(kunid) Frauen verbringen laut Zahlen des Sozialministeriums einen größeren Anteil ihres Lebens in mittelmäßiger bis schlechter Gesundheit als Männer. Alexandra Kautzky-Willer von der Medizinischen Universität Wien warnt, dass sich die Lücke durch vermehrten Einsatz von KI vergrößern könnte, wenn, wie bisher, Frauen in klinischen Studien unterrepräsentiert blieben.
Laut dem vom Weltwirtschaftsforum herausgegebenen Bericht „Closing the Women’s Health Gap“ vom Jänner 2024 verbringen Frauen um 25 Prozent mehr ihrer Lebenszeit in schlechter Gesundheit als Männer.
Darauf macht die Medizinische Universität Wien (Meduni) aufmerksam.
In Österreich sei die Diskrepanz etwas weniger signifikant, fügt die Meduni unter Berufung auf den „Frauengesundheitsbericht 2022“ des Sozialministeriums hinzu.
Diesem zufolge werden Frauen in Österreich im Durchschnitt 83,7 Jahre alt und haben damit eine um 6 Prozent höhere Lebenserwartung als Männer (78,9 Jahre), verbringen aber rund 19,3 Jahre in mittelmäßiger bis schlechter Gesundheit. Das ist ein um ein Fünftel höherer Wert als bei Männern (16,2 Jahre).
Krankheitsbilder
Erkrankungen des Herz-Kreislauf-Systems stellen mit 37 Prozent die häufigste Todesursache bei Frauen dar (Männer 32 Prozent), wird weiter ausgeführt.
Danach folgen Krebserkrankungen (21 Prozent). „Hier ist in den vergangenen Jahren ein Anstieg zu verzeichnen, insbesondere Lungenkrebs tritt bei immer mehr Frauen auf“, sagt Alexandra Kautzky-Willer von der Universitätsklinik für Innere Medizin III der Meduni Wien.
Deutlich mehr Schwangerschaftsdiabetes
Laut Österreichischem Frauengesundheitsbericht 2022 hat sich die Zahl der Patientinnen mit Schwangerschaftsdiabetes seit 2008 mehr als verdoppelt. Zumindest 30 Prozent seien durch Adipositas bedingt, so die Meduni.
Die Verbreitung von Adipositas sei außerdem mitverantwortlich, dass bei Frauen auch Typ-2-Diabetes in jüngerem Lebensalter zunehme und sie von Herz-Kreislauf-Komplikationen überproportional betroffen seien.
Dies gelte auch für Erkrankungen des Muskel-Skelett-Systems und der Psyche: „Arthrose, Osteoporose und rheumatoide Arthritis kommen bei Frauen im Vergleich zu Männern besonders häufig vor; das Risiko, im Lauf des Lebens an einer Depression zu erkranken, ist bei Frauen zwei- bis dreimal so hoch wie bei Männern.“
Frauen in klinischen Studien unterrepräsentiert
Die Ursachen für die „gesundheitliche Kluft“ zwischen den Geschlechtern begännen bei der Forschung, sagt die Meduni.

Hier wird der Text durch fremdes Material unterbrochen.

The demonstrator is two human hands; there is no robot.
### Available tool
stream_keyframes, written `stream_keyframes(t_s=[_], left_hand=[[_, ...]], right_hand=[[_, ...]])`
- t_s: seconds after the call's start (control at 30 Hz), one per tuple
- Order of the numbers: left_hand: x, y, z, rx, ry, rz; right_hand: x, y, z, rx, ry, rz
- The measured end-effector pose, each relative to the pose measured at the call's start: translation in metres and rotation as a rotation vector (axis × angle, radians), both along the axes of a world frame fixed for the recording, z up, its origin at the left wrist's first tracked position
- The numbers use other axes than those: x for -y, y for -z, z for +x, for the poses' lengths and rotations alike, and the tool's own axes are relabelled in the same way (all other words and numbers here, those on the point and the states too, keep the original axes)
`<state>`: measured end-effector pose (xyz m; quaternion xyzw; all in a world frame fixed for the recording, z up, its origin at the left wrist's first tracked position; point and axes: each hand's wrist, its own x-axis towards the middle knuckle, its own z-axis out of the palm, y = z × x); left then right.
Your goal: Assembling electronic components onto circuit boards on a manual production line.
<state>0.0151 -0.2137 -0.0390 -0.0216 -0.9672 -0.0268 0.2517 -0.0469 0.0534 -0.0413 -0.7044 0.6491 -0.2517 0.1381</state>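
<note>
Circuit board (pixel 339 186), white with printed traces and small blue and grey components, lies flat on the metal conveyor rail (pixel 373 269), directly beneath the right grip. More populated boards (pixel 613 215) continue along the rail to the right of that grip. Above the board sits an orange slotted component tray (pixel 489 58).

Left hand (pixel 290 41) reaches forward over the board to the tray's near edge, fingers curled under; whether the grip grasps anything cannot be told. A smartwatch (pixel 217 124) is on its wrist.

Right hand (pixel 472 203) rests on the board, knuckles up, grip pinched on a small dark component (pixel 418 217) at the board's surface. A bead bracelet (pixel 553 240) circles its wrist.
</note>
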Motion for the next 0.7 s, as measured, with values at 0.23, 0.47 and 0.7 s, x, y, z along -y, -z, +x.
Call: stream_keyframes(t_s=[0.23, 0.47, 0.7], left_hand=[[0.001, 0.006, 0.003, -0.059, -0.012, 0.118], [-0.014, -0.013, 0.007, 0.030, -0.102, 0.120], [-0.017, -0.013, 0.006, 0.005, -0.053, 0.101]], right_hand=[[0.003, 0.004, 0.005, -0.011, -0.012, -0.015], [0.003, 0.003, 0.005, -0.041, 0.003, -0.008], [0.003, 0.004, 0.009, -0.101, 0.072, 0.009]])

Zwar habe es in den vergangenen 20 Jahren Fortschritte gegeben, doch seien sind Frauen in klinischen Studien immer noch unterrepräsentiert. Dies führe zu Daten- und Wissenslücken und überdies zu verzögerten Diagnosestellungen.
Ohne rasches Umdenken könnte sich diese Kluft mit dem zunehmenden Einsatz von KI in der Medizin weiter verschärfen, warnt Kautzky-Willer: Wenn KI überwiegend aus männlichen Daten lerne, „entfernen wir uns weiter und weiter von der gesundheitlichen Chancengleichheit zwischen Frauen und Männern“.
Sie fordert deshalb „mehr Investitionen in frauenspezifische Forschung, die Sammlung und Analyse geschlechtsspezifischer Daten sowie die Verbesserung des Zugangs zu geschlechtsspezifischer Versorgung“.